Parallel Processing & Performance

  • Full parallelism: User-configurable worker count (default 4).
  • Worker control: Set to 1 for low-memory or debugging, higher for speed.
  • VRAM management: Clears Whisper model and GPU cache after validation to avoid leaks.

Persistent Settings & UI

  • JSON settings: UI choices are saved/restored automatically; import/export supported.
  • Per-output settings artifacts: Each output also writes a .settings.json and .settings.csv capturing all parameters and output filenames.
  • Complete Gradio UI: All options available as toggles, sliders, dropdowns, checkboxes, and file pickers.
  • Audio preview & download: Listen to or download any generated output from the UI.
  • Help/Instructions: Accordion with detailed guidance for each setting.

🎙️ Voice Conversion (VC) Tab

Convert any voice to sound like another!

The Voice Conversion tab lets you:

  • Upload or record the input audio (the voice to convert).
  • Upload or record the target/reference voice (the voice to match).
  • Adjust pitch (optional)
  • Click Run Voice Conversion — get a new audio file with the same words but the target voice!

Technical highlights:

  • Handles long audio by splitting into overlapping chunks and recombining with crossfades.
  • Output matches the model’s sample rate and fidelity.
  • Automatic chunking and processing—no manual intervention needed.
  • Pitch shift control.
  • Option to disable watermarking.

Tips & Troubleshooting

  • Background noise in output?
    • Enable pyrnnoise denoising in the UI to clean up artifacts.
    • Denoising runs before Auto-Editor and normalization for best results.
  • Out of VRAM or slow?
    • Lower parallel workers, pick a smaller/faster Whisper model, reduce candidates.
  • Artifacts/Errors?
    • Increase candidates/retries, adjust Auto-Editor threshold/margin, refine sound word replacements.
  • Choppy audio?
    • Increase Auto-Editor margin; lower threshold.
  • Reproducibility
    • Set a fixed random seed.

📝 Installation

Requires Python 3.10.x and FFmpeg (on PATH).

Clone the repo:

git clone https://github.com/petermg/Chatterbox-TTS-Extended

Install requirements:

pip install --force-reinstall -r requirements.txt
# If needed, try requirements.base.with.versions.txt or requirements_frozen.txt

Run:

# Use your repo's main file. For example:
python Chatter.py
# or, if your file is named like this branch:
python zChatter.py

If FFmpeg isn’t in your PATH, place the executable alongside the script or add it to PATH.

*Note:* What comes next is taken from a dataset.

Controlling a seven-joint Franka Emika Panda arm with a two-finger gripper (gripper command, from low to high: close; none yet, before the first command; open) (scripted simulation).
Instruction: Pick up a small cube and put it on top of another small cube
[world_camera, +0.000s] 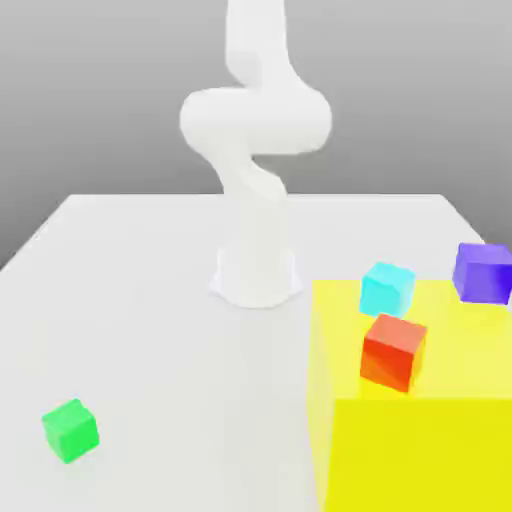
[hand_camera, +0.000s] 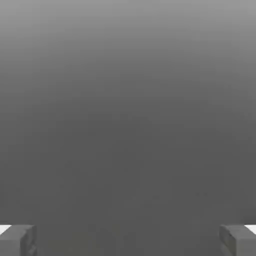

📣 Feedback & Contributions

Open an issue or pull request for suggestions, bug reports, or improvements!


Known Bugs:

It seems if you use fasterwhisper for validation, sometimes it just silently crashes. Apparently this has to do with using the fasterwhisper model. It's not actually the python code. So if you are experiencing this, switch back to the original WhisperSync model. UPDATE: with the latest update this bug may have been resolved.